§ **Work instruction**
Look through the data below and extract, unchanged, the lines from the one that contains "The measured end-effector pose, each" to the one that contains "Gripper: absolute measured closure", both included.
---------- Dataset
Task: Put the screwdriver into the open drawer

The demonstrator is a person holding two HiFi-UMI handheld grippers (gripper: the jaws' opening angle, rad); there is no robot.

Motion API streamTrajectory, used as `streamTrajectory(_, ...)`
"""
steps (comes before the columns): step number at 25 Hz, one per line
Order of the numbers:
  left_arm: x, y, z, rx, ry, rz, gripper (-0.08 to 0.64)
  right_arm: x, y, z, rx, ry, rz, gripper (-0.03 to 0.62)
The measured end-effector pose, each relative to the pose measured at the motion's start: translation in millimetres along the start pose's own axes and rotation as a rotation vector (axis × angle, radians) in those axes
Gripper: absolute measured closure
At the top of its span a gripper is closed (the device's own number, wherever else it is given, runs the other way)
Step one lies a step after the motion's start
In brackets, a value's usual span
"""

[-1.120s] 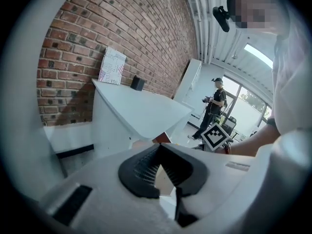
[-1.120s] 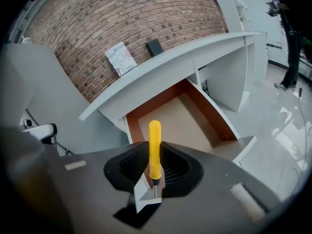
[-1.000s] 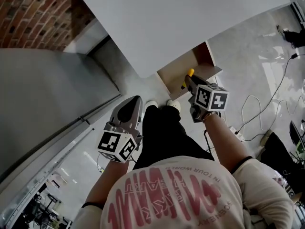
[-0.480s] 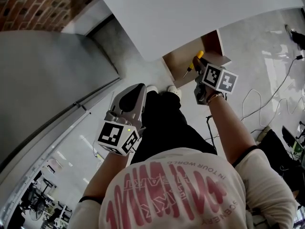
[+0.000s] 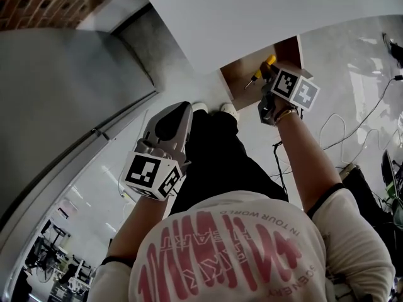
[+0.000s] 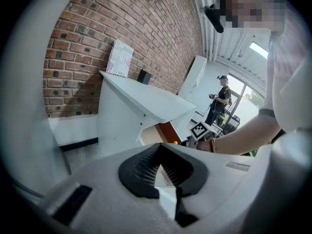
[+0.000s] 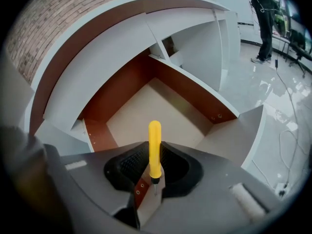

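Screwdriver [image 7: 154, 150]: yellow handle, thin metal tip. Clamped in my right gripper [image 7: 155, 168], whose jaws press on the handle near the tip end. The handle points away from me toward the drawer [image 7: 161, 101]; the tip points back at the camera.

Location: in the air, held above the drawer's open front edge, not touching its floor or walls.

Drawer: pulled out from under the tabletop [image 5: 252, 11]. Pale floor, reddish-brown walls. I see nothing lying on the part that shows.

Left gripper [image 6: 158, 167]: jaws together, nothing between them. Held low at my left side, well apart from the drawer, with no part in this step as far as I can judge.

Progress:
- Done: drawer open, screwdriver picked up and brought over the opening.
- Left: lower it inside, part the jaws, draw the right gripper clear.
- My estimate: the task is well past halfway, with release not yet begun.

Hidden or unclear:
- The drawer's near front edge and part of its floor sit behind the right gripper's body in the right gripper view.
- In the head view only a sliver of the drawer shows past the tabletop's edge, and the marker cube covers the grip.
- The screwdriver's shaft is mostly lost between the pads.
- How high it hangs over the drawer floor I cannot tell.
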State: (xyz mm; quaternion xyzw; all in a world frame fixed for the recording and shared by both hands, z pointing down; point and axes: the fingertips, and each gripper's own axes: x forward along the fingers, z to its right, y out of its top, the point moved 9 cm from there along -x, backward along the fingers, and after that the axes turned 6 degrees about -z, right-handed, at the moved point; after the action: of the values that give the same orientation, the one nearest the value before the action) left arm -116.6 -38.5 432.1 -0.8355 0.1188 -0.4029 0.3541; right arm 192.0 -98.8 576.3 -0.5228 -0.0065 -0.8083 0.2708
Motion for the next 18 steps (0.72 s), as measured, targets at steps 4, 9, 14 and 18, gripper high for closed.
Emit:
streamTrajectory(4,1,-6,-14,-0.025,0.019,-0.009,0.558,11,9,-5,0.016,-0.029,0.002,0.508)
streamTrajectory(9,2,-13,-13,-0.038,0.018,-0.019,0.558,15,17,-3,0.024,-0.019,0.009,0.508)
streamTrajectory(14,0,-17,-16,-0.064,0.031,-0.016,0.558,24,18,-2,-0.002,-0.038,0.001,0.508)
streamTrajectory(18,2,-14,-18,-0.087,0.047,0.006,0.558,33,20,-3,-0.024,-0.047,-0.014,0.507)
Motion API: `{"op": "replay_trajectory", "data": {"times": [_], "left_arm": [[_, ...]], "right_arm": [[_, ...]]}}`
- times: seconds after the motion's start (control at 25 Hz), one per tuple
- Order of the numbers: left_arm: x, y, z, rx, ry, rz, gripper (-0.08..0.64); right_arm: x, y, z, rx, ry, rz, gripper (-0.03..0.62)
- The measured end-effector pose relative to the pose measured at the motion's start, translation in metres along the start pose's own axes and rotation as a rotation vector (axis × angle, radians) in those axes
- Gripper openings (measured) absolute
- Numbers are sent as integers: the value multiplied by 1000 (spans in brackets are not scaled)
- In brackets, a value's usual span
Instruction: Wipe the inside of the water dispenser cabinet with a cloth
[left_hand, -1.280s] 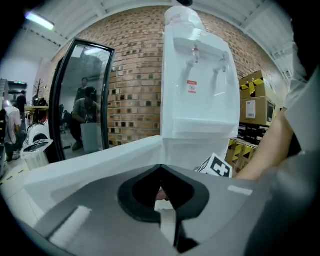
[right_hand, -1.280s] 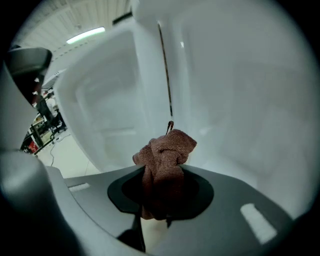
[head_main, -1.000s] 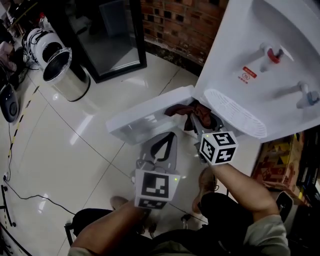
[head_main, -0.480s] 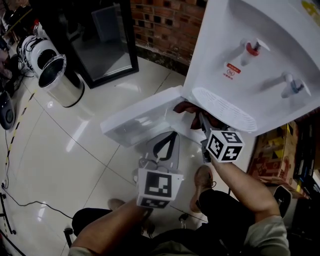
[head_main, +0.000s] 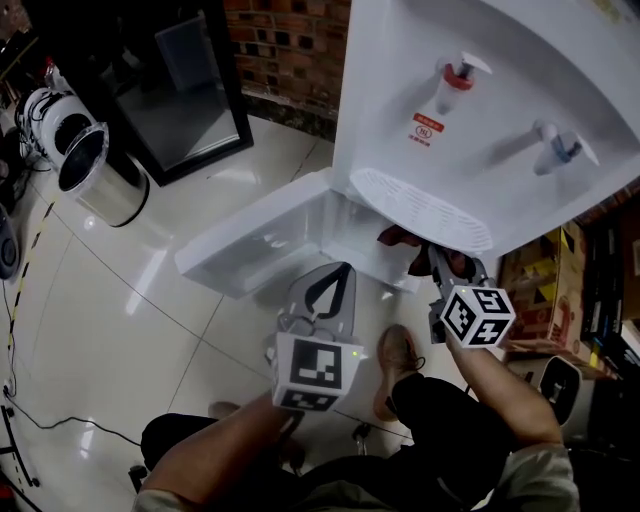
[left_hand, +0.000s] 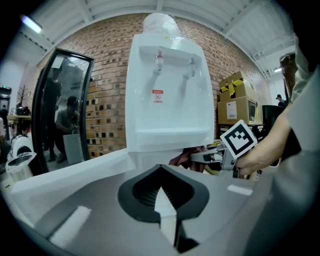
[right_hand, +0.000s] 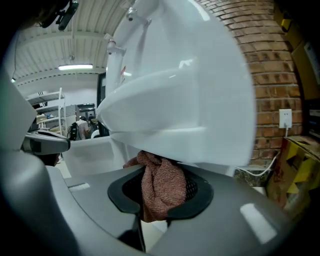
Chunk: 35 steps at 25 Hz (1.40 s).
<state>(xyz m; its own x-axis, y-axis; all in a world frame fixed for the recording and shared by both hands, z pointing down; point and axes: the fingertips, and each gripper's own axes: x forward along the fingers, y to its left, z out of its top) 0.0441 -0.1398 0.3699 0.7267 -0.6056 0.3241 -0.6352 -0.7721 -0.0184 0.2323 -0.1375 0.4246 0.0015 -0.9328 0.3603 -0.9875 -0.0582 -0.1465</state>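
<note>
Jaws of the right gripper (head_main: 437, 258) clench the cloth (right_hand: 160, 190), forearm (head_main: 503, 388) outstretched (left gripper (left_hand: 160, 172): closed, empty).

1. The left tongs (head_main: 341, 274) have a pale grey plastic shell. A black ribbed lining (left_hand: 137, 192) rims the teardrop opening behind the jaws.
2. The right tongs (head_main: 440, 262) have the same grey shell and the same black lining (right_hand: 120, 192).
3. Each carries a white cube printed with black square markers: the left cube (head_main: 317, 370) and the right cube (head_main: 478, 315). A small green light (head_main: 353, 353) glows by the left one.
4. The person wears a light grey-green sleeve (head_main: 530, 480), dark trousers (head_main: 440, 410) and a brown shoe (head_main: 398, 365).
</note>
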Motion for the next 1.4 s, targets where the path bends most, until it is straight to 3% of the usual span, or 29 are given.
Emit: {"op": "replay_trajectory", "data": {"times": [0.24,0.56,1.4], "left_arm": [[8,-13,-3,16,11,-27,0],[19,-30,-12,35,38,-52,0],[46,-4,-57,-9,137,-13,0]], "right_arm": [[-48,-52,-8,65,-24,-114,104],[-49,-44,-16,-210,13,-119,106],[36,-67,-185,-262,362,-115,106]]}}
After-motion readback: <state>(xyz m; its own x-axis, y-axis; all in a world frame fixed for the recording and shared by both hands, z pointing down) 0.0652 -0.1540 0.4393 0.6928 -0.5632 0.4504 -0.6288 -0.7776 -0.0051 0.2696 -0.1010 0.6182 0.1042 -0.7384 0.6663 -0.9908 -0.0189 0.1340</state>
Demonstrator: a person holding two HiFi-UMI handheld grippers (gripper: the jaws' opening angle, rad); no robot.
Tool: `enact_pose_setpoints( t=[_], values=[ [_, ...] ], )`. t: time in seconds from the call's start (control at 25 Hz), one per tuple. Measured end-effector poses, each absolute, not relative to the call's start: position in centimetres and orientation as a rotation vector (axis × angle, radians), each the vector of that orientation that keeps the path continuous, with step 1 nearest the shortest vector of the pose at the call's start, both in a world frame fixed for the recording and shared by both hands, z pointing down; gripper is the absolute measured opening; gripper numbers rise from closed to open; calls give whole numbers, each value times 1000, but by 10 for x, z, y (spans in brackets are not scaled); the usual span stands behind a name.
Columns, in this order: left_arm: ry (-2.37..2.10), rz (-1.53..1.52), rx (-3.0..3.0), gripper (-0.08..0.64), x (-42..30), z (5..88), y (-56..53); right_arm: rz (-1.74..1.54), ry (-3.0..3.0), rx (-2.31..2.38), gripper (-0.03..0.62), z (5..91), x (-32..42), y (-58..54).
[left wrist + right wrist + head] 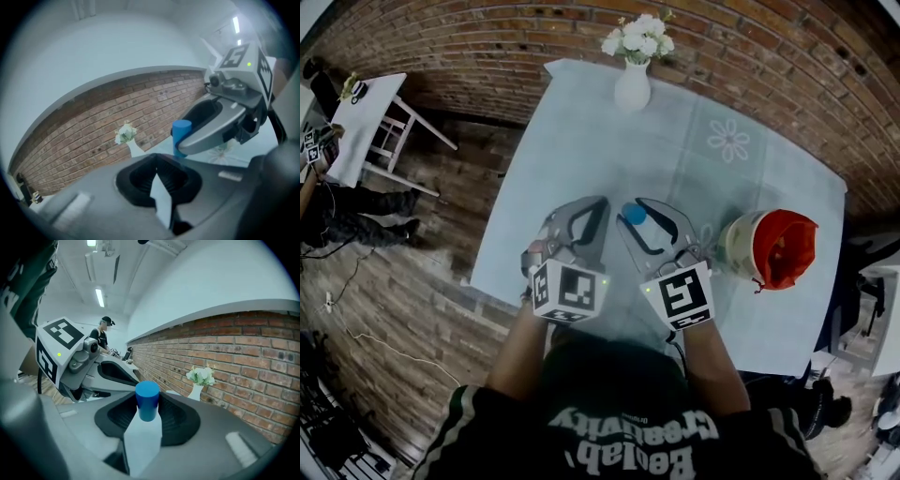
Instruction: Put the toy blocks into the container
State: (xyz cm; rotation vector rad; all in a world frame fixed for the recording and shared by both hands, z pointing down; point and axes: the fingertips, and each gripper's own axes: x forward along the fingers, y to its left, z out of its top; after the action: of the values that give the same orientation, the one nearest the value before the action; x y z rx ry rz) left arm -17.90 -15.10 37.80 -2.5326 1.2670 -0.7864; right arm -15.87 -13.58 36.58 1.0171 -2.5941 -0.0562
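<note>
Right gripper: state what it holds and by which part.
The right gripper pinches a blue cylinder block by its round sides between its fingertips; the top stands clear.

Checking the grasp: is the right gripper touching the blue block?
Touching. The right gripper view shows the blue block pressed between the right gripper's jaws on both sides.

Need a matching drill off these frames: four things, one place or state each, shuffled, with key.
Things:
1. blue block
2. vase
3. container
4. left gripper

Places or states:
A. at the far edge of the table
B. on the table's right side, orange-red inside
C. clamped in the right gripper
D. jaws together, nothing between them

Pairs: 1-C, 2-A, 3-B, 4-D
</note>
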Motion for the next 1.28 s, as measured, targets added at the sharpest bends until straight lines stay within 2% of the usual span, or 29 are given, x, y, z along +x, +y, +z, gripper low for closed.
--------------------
§ **Exercise result**
The measured end-effector pose, each relative to the pose measured at the motion's start: translation in millimetres along the start pose's own axes and rotation as a rotation vector (axis × angle, radians) in those axes
Gripper: absolute measured closure

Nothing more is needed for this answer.